Subió como todos los días el peldaño del autobús, cambiando unas pocas monedas por el billete que le dejaría descansar tres cuartos de hora más antes de empezar a trabajar. La elección del asiento no era una tarea complicada, puesto que subía siempre en la primera parada y tenía completa libertad en ese aspecto, siempre y cuando no se le colara una molesta señora malcarada como las que abundaban en ese tipo de transportes. Para su suerte, hoy era el primero en subir, y se sentía dichoso.
Se sentó al lado de la ventana, en la parte derecha, al fondo pero sin llegar al final del todo, pues ya era conocedor de los mejores sitios a esas horas de la mañana. Quizá demasiado tiempo viviendo en la rutina. Pero nunca reparaba en ese aspecto. Se sentía bien.
Una vez colocado, mientras se repartía a su alrededor el resto de gente, echó un vistazo al exterior. Empezaba a salir el Sol, y prometía ser una mañana calurosa como ninguna. Suerte que del aire acondicionado que empezó a resoplar potente cuando el autobús se puso en marcha. Se acomodó sacando un libro sobre Psicología de las Masas, una interesante edición que había encontrado en una tienda de segunda mano por no más de 75 céntimos, una vieja ganga. Sumido ya en la lectura del primer cuarto de hora, a pesar de tener la cara helada por el aire acondicionado que atacaba desde arriba, empezó a sentir un incómodo calor. Miró discretamente a los demás pasajeros en busca de un indicio de empatía, algún abanico zumbando junto a alguna señora de tamaño considerable, unas gotas en la frente de algún empresario bien formal. Pero nada. Un par de universitarias sumidas en sus móviles de última generación, un señor alto y con bigote toqueteando muy serio la tecnología de su tablet, una señora con la mirada perdida junto a su hija en silencio y atenta a los auriculares de su reproductor. Allí todo el mundo parecía contentarse con la infernal temperatura del autobús, así que disimuladamente, a pesar de la dificultad de movimiento, consiguió quitarse la chaqueta del traje para enfrascarse de nuevo en la lectura. La tarea se le iba haciendo cada vez más imposible, pues el sudor ya le resbalaba por la frente y de nuevo observó a los presentes inmóviles y ausentes, llegando a un comportamiento robótico.

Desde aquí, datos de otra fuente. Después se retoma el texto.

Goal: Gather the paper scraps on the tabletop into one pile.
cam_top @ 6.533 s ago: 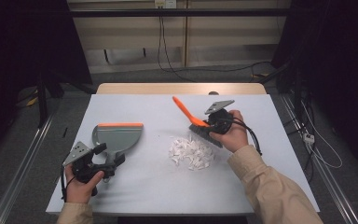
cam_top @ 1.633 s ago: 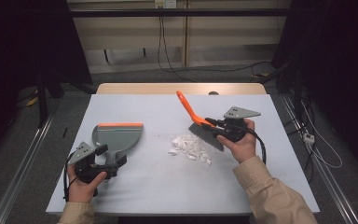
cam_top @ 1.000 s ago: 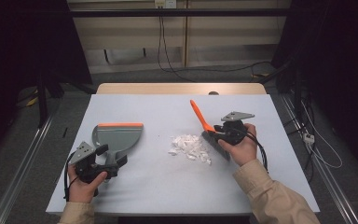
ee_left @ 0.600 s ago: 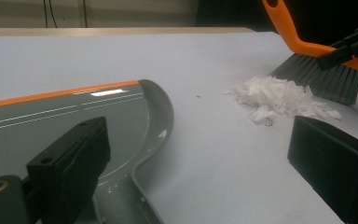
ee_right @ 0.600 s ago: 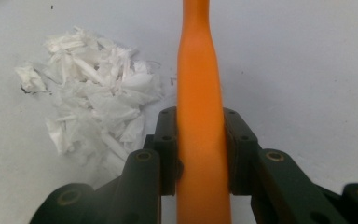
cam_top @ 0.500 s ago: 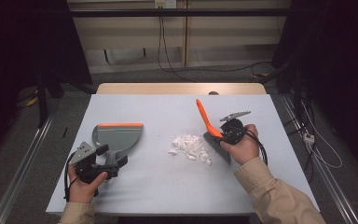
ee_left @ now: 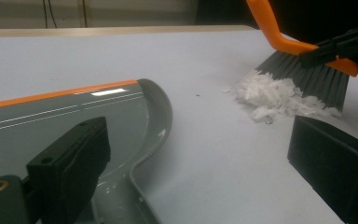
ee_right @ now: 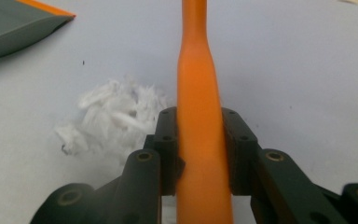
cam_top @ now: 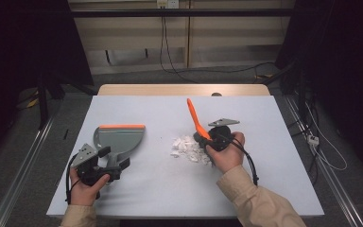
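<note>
A grey dustpan (cam_top: 120, 138) with an orange lip lies on the left of the white table (cam_top: 160, 189). My left gripper (cam_top: 109, 163) sits at its handle end; in the left gripper view the left gripper (ee_left: 200, 154) stands open, one jaw over the dustpan (ee_left: 74, 116). A pile of white paper scraps (cam_top: 186, 149) lies mid-table. My right gripper (cam_top: 209, 137) is shut on the orange handle of a brush (cam_top: 194, 117), whose grey bristles (ee_left: 307, 79) touch the right side of the scraps (ee_left: 279, 95). The right gripper (ee_right: 198, 126) clamps the handle (ee_right: 196, 84) beside the scraps (ee_right: 112, 116).
The table's front edge runs just below both hands. Cables (cam_top: 170, 47) hang behind the far edge, and one trails from the right gripper across the person's sleeve (cam_top: 250, 198). Bare tabletop lies between the dustpan and the scraps.
The right hand has carried the brush leftwards against the scraps, which have shifted slightly toward the dustpan. The left hand and dustpan have stayed put.
</note>
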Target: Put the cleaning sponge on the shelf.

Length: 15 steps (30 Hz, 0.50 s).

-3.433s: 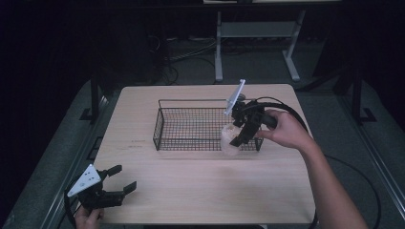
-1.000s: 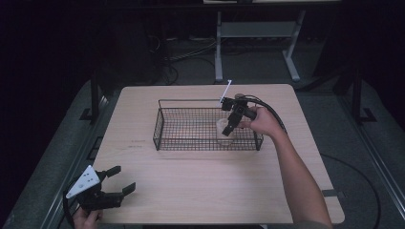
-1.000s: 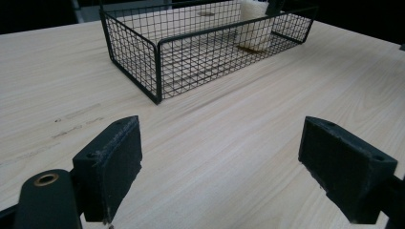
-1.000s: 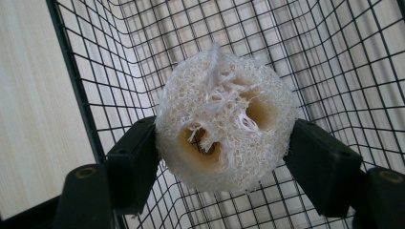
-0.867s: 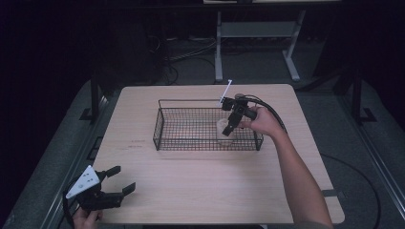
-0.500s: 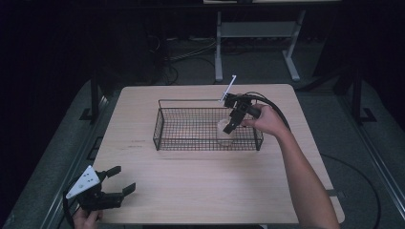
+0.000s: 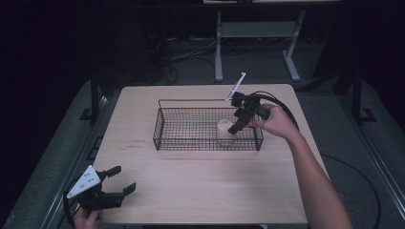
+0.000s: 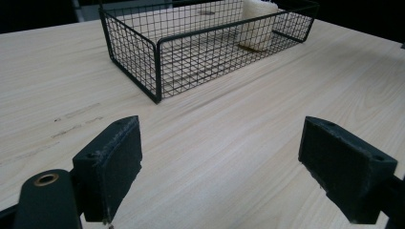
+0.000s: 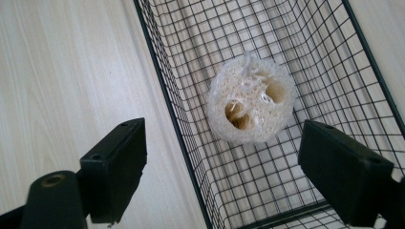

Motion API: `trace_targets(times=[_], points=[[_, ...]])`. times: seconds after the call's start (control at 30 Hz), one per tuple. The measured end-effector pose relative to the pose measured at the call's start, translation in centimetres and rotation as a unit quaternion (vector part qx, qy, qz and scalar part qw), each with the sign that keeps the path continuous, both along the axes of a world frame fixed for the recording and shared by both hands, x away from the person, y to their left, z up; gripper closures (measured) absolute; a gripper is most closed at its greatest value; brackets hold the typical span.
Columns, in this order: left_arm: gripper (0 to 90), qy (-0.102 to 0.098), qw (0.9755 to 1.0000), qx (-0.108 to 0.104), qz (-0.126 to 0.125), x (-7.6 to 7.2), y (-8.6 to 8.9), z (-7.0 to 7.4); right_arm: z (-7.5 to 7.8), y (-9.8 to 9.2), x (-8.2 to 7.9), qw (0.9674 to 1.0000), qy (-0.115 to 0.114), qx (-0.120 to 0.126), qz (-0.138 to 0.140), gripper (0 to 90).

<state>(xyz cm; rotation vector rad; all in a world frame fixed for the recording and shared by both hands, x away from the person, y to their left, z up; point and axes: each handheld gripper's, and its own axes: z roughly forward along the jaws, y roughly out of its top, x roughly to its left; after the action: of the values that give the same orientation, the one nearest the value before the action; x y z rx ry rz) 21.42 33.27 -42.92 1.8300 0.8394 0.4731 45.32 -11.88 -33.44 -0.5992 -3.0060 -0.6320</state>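
A black wire basket (image 7: 208, 125) sits on a pale wood counter (image 7: 200, 191). A cream loofah slice (image 7: 225, 131) stands inside the basket at its 4 o'clock corner, just beside the near wall. The right claw (image 7: 236, 125) hangs above the loofah, released, its jaws having just been opening, nothing between them. The left claw (image 7: 120, 180) rests released at the counter's 7 o'clock edge, with bare wood between it and the basket

A cream-white, fibrous round loofah sponge (image 9: 251, 106) lies in a black wire-mesh rectangular basket (image 7: 165, 125) with a square grid pattern, on a pale wood-grain table (image 7: 215, 181).
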Motion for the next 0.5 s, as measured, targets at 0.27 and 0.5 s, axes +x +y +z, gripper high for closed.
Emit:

Confuso, notó de repente que el calor provenía de algún lugar cercano a su pierna derecha, de la pared del autobús, bajo la ventana. Inspeccionó con cuidado el lugar dándose cuenta del fallo. Allí, a lo largo de toda la pared, se extendía un aparato metálico de calefacción que habría jurado que estaba encendido y desprendiendo los mismísimos vapores del averno. ¡Todo solucionado! — Pensó. Pero tal y como iba haciéndose la idea de avisar al conductor de su error, esperaba que humano, la inseguridad se abría paso en su cerebro. ¿Cómo es que nadie parecía darse cuenta del calor? No era el único que llevaba traje, el señor con bigote continuaba con la chaqueta puesta. ¿Nadie se había cambiado de sitio incómodo? A su parecer todo el mundo había permanecido impasible sin mover un solo dedo. ¿Y si sólo eran imaginaciones suyas? Era imposible que de todas las personas de aquél autobús, tan cercanas la mayoría a las paredes calefactoras, solamente él se hubiera dado cuenta o molestado un mínimo por aquella tortura.
Mientras leía unas pocas palabras de su libro sin prestar mucha atención al significado, se fue convenciendo poco a poco, quilómetro tras quilómetro, de que todo iba bien. Que sólo había dado rienda suelta a la imaginación, quizá entre las ensoñaciones matutinas de la lectura freudiana. Que todos los presentes estaban tan tranquilos por la perfecta temperatura que les envolvía, y quizá también por el agradable olor a algún tipo de asador que acababan de dejar atrás. La vida era maravillosa.
Al fin llegaron a la parada y uno a uno se fueron levantando para continuar con sus vidas en la ciudad. Fue el último pasajero el que se dio cuenta de unas extrañas manchas oscuras que desde los asientos hasta la puerta se extendían por el suelo del autobús. Las siguió con la mirada mientras avanzaba hacia la salida, por curiosidad. No todas eran recientes, las menos secas conservaban un color rojizo. Desconcertante fue el descubrimiento de unos pequeños fragmentos medio deshechos adheridos a las paredes del autobús, al metal de la calefacción junto a los asientos. Algunos aún burbujeaban dejando tras de sí un pequeño hilo de humo, desprendiendo un olor repugnántemente apetecible.